Paul Yost has one daughter in community college and another headed for university, so he considers scholarships a financial blessing.
But there are limits, the Spokane resident says. “The criterion for applying for a scholarship is based on its value divided by the number of hours required to apply. I explain they should not bother applying for any scholarship where the value is less than what they could earn working” that amount of time.
That’s not a sentiment shared by all.
Says Coeur d’Alene resident Babette Banducci, whose son landed a couple of scholarships, “No amount is too small to chase after.”
Kari Farnsworth, a career specialist at Shadle Park High School in Spokane, said her advice to students is “to apply for whatever they might be eligible for.”
Now is the time to be thinking about scholarships, which can range from $500 to a full ride. The bulk of application deadlines fall between now and March.

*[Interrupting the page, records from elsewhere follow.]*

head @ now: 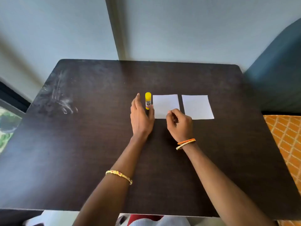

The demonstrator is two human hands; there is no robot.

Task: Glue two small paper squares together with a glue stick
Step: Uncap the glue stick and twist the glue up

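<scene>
A yellow glue stick (pixel 148 100) stands upright with its cap on, in the middle of the dark table (pixel 97 144). My left hand (pixel 141 117) reaches around it with straight fingers on its left and the thumb by its base on the right. No firm grip shows. Two white paper squares lie flat side by side: the left paper square (pixel 163 104) is just right of the stick and the right paper square (pixel 197 107) is beyond a narrow gap. My right hand (pixel 180 123) hovers with curled fingers over the left square's near right corner, hiding it.
A wall and a pillar rise just behind the table's far edge. A dark blue chair back (pixel 280 70) and an orange patterned cushion (pixel 288 144) stand at the right. Pale smudges (pixel 60 98) mark the table's far left.
</scene>
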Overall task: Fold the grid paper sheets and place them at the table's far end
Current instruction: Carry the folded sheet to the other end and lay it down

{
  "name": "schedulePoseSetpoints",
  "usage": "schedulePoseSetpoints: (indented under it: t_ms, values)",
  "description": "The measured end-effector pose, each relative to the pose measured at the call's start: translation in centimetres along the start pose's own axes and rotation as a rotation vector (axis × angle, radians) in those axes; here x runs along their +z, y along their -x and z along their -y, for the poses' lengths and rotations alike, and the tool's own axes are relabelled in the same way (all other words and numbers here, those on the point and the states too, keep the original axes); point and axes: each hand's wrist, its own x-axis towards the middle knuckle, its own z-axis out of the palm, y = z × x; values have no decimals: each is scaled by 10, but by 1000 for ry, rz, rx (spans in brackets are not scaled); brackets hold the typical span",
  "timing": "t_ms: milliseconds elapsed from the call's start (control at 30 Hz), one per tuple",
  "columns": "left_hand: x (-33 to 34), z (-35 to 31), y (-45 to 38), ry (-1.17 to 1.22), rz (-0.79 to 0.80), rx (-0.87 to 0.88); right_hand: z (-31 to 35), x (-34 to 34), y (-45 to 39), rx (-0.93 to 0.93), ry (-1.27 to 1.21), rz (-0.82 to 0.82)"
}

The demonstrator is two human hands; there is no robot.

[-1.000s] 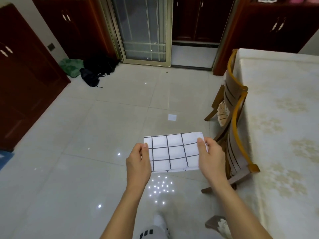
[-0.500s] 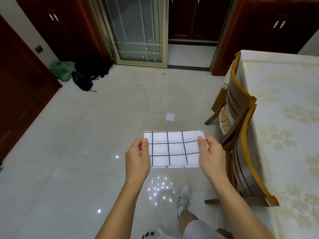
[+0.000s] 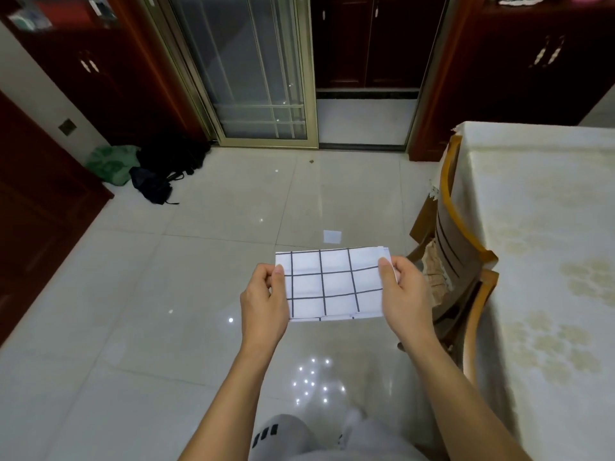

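A folded white sheet of grid paper (image 3: 332, 284) with black lines hangs flat in the air over the tiled floor. My left hand (image 3: 264, 301) pinches its left edge between thumb and fingers. My right hand (image 3: 404, 294) pinches its right edge the same way. The table (image 3: 545, 234), covered in a pale yellow patterned cloth, runs along the right side of the view, its far end near the dark cabinets.
Two wooden chairs (image 3: 456, 247) are tucked against the table's left side. A small white scrap (image 3: 332, 236) lies on the floor ahead. Black and green bags (image 3: 146, 171) sit by the sliding glass door (image 3: 253, 71) at the back left.
I have walked forward alongside the table; the chairs and door have come nearer. Both hands keep the same pinch on the folded sheet.
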Motion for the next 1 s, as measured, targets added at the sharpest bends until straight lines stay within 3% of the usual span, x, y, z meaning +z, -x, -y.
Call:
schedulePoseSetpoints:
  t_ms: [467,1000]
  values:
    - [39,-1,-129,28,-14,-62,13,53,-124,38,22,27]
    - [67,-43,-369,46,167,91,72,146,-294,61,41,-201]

College prices have risen as much as 30 percent nationwide in the past five years, education officials say. Tuition at Washington’s two biggest schools, Washington State University and the University of Washington, increased 14 percent this year. Oregon schools’ cost increased 13 percent. In Idaho, which until this past week capped tuition increases at 10 percent, hikes ranged from 5 to 7 percent last year.
As states continue to struggle with significant budget deficits, college prices are likely to rise again.
In the past decade, it’s estimated that 2 million academically qualified students did not go to college because they couldn’t afford it, according to the Advisory Committee on Student Financial Assistance, an independent body that advises Congress and the U.S. secretary of education. But much of that has to do with a lack of awareness regarding available scholarships and strategies for obtaining them, as well as understanding complicated federal aid applications, the organization said.
From athletes to Zolp
Cash for college is available to smart, athletic and civic-minded students, of course. But there are also scholarships for the couch potato who doesn’t drink, smoke or vigorously exercise; for the couple who wear duct-tape outfits to the prom; the surfer and the skateboarder; a lefty; and a person with the last name of Zolp.
There are scholarships for students who are vegetarians, who have military affiliations, like to bowl or have a particular ethnic background.
Said Shadle’s Farnsworth, “I have a list of about 200 scholarships, posted on our Web and in hard copy.”
Nancy Pemberton, a career specialist at Rogers High School, offers students a strategy for applying for scholarships. “If, say, they only have time to do six scholarships, I tell them to do the ones they are most likely to get,” she said.
First, apply for opportunities through the high school, she said. Next, apply for scholarships offered by Spokane-area businesses and clubs, then those that are restricted to residents of the state, and finally, apply for national scholarships, Pemberton said.
It’s common for high schools to have scholarship opportunities for their students. Rogers High School, for example, has 17 scholarships of about $1,000 each available only to its students, courtesy primarily of alumni and booster clubs.
High school career specialists also talk to seniors about their career and college interests, then send information about available scholarships aligning with those interests to the students. Banducci’s son, Paul, started by applying for scholarships he found in the career center at Lake City High School. The former Coeur d’Alene resident, now a college senior, also contacted a university he was interested in attending and found out about a scholarship available for his area of study.
“Because he was interested in political science and history, the head of that department sent him paperwork for a $2,000-per-year departmental scholarship,” Babette Banducci wrote in an e-mail. “He was awarded that one, and then the academic one (for his ACT scores) was $5,000 per year.”
Individual schools’ scholarships typically can be found quickly on the schools’ Web sites.
Banducci’s younger son is now applying for scholarships using much the same approach.
When it comes to national scholarships, fastweb.com and scholarships.com are the most-recommended sites to search for mainstream and unusual opportunities, Pemberton said.
Effort to streamline aid forms under way
If a student is unable to find a scholarship or doesn’t have any luck landing one, there’s always federal financial aid.
The American Recovery and Reinvestment Act included a $500 increase in Pell Grants, for low-income students, and a $2,500 college tax credit for all who spend more than $4,000 on tuition and fees.
Federal officials also think simplifying the financial aid form – which includes about 150 questions – would lead to more applicants.
“More than a million students fail to apply for aid because of the application’s complexity,” President Barack Obama said in a speech last summer.
The Obama administration is simplifying the process by modernizing the online application, trying to eliminate unnecessary questions, and creating an easy process for students to use tax data to apply, he said in that same speech. The changes are expected to be implemented in January, officials said.
“If it was less daunting, people are probably going to get to it quicker.” said Banducci, whose first son applied for federal financial aid in addition to scholarships. Simplifying it would help, “absolutely.”